Title: Sensing cognitive multitasking for a brain-based adaptive user interface
Reference Information:
Erin Solovey, Francine Lalooses, Krysta Chauncey, Douglas Weaver, Margarita Parasi, Matthias Scheutz, Angelo Sassaroli, Sergio Fantini, Paul Schermerhorn, Audrey Girouard, and Robert Jacob, " Sensing cognitive multitasking for a brain-based adaptive user interface". CHI '11 Proceedings of the 2011 annual conference on Human factors in computing systems. ACM New York, NY, USA. ©2011. ISBN: 978-1-4503-0228-9.
Author Bios:
Erin, Francine, Krysta, Douglas, Margarita, Matthias, Angelo, Sergio, and Robert are all associated with Tufts University in Massachusetts, USA.
Paul is associated with Indiana University.
Audrey is associated with Queen's University in Ontario, Canada.
Summary:
  • Hypothesis: If the authors can create a system to detect a user's "to-do list" and allow them to multitask on different things at once, then those tasks will be completed faster, the user will become "understood" by the system, and a new kind of technology will be effectively used.
  • Methods: While constructing their functional near-infrared spectroscopy (fNIRS), the authors took into account the three multitasking scenarios of the brain: branching, dual task, and delay.
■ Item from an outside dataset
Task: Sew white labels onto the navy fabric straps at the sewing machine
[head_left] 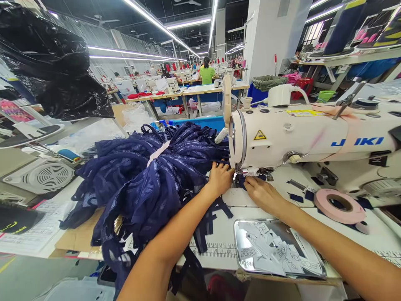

Branching is when you hold in mind goals while exploring and processing secondary goals. For example, you are working on your homework when a friend e-mails you and you begin to read the e-mail (while still remembering to return to your homework after you finish). Dual Task is when you have two tasks that require additional resources to complete. For example, a network technicial is fixing issues with his company's network while responding to important e-mails (possibly answering questions about the network). Finally, Delay is when a primary task is being worked on and a secondary task gets ignored. For example, you are watching a movie on your laptop when you see a notice come up that you have an e-mail. You ignore this notice. This is called delay because the secondary task gets delayed by the primary task. The authors were curious to see if they could tell the difference, cognitively, between the three kinds of multitasking. So they strapped some volunteers with gear and tested to see if they could while users performed given tasks (obviously multitasking was involved). After the preliminary study, the authors conducted a second study with the same methodologies in different spaces more relevant to HCI (for example, users were required to sort rocks by their type from Mars while keeping track of the position of a robot). The authors also launched a third study involving random vs predictive branching (the robot would move randomly in terms of the number of rock types were displayed vs the robot would move after every three presentations of rock types).
  • Results: The preliminary study returned a recognition accuracy of 68%. To the authors, this was promising. In the second study with the robot and the rocks, any result where the participant achieved less than a score of 70% were discarded because it was seen as the task being done incorrectly. In the last study, there was no significant statistical difference found between the random and predictive branching. The authors were able to construct a proof-of-concept model because they were able to differentiate between the three types of tasking and incorporate machine learning into it.
  • Content: The authors wanted to be able to create a system to measure and handle multitasking mechanisms. They were able to differentiate between three types of multitasking, create studies to measure efficiency for each kind of multitasking technique, test their system, and prove that it works as well.
Discussion:
I think these guys are geniuses. The technology is super advanced and the methodologies were complex when dealing with the proof-of-concept system. I don't know how much effect this will have in the HCI field (at least that I can see) because it didn't seem to me from reading this that there was much of a "new invention" or "new technology" here. They were able to recognize and "quantify" multitasking, but aside from that, I'm not sure how this could be applied. Maybe I missed it. I think the authors definitely achieved their goals, though. They said that all they wanted to do was be able to handle cognitive multitasking, which they were able to do. I'm indifferent about this article, honestly.